ILO_CONF_FILE="$ILO_CONF_DIR/$DOMAIN.ini"

# Check config file exists
if [ ! -f "$ILO_CONF_FILE" ]
then
  echo "No iLO configuration file for $DOMAIN (looked for $DOMAIN.ini in $ILO_CONF_DIR)" >&2
  exit 1
fi

# Sanity check connection is working by checking UID light status
if ! hpilo_cli -c "$ILO_CONF_FILE" "$DOMAIN" get_uid_status >/dev/null
then
  echo "Error checking connectivity to iLO (failed to get UID light status) for $DOMAIN" >&2
  exit 1
fi

# If that succeeded, request certificate
if ! hpilo_cli -c "$ILO_CONF_FILE" "$DOMAIN" certificate_signing_request country='$certificate.country' state='$certificate.state' locality='$certificate.locality' organization='$certificate.organization' organizational_unit='$certificate.organizational_unit' common_name="$DOMAIN" | grep -v '^>>>'
then
  echo "CSR request failed, retrying..." >&2
  # If request failed, assume iLO is still generating certificate and retry every 5 seconds for upto 10 minutes
  succeeded=0
  i=0
  while [ $i -lt 120 ]  # 120 * 5s waiting = 10 minutes
  do
    sleep 5
    if hpilo_cli -c "$ILO_CONF_FILE" "$DOMAIN" certificate_signing_request country='$certificate.country' state='$certificate.state' locality='$certificate.locality' organization='$certificate.organization' organizational_unit='$certificate.organizational_unit' common_name="$DOMAIN" 2>/dev/null | grep -v '^>>>'
    then
      # succeeded this time
      succeeded=1
      echo "Got CSR after $i re-attempts." >&2
      break
    fi
    i=$(( i + 1 ))
  done
  if [ $succeeded -eq 0 ]
  then
    echo "ERROR: unable to obtain CSR from iLO!" >&2
    exit 1
  fi
fi

Again, dehydrated-code-rack was lacking support for the generate_csr hook point - cue another pull request.

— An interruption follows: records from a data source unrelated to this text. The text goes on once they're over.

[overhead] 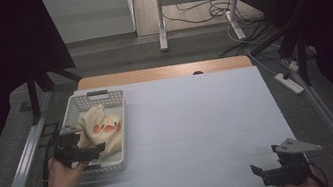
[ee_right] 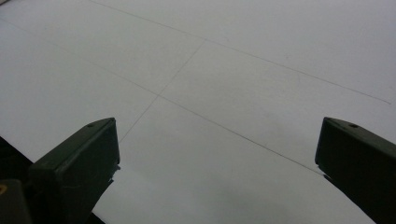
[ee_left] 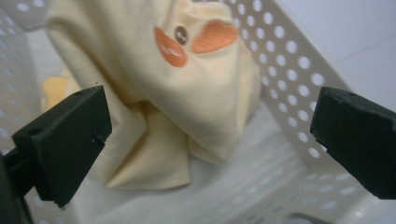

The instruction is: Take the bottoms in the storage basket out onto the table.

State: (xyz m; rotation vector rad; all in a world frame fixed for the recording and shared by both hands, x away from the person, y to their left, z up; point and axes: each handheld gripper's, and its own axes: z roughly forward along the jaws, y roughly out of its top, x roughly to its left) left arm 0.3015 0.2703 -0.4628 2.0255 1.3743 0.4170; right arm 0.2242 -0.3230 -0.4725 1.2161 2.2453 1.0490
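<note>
The cream cloth (ee_left: 187, 102) lay crumpled in the white basket (overhead: 121, 123) at the frame's left. The left tongs (ee_left: 210, 135) hung released just over it; the right tongs (overhead: 263, 172) gaped above bare table (overhead: 199, 118), lower right.

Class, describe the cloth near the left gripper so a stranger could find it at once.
Start at the white table, then find the perforated white basket on its left side. The crumpled cloth lies inside: pale yellow, with orange patches and a small brown dot.
</note>
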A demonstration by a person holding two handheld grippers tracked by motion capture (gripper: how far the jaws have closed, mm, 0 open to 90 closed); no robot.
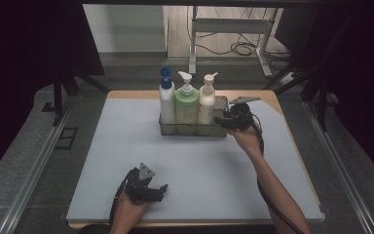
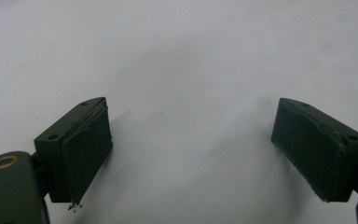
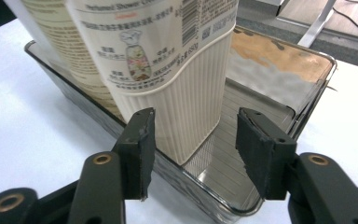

Finally, just need to upload the signed certificate (I called this one hp-ilo-deploy). This one does not need a sanity check at the start, a failure of the certificate upload is always an error - with the CSR generation in normal use it can indicate that the CSR is still be generated hence the check to catch other errors first:

#!/bin/bash

ILO_CONF_DIR=/etc/dehydrated/hp-ilo

ILO_CONF_FILE="$ILO_CONF_DIR/$DOMAIN.ini"

# Check config file exists
if [ ! -f "$ILO_CONF_FILE" ]
then
  echo "No iLO configuration file for $DOMAIN (looked for $DOMAIN.ini in $ILO_CONF_DIR)" >&2
  exit 1
fi

hpilo_cli -c "$ILO_CONF_FILE" "$DOMAIN" import_certificate certificate="$( cat $CERTFILE )"

exit $?  # use the hpilo_cli exit status as this script's exit status

All in all, it took 5 days of tinkering in the 30 minutes or so after work to get this all working but I am pleased that it is.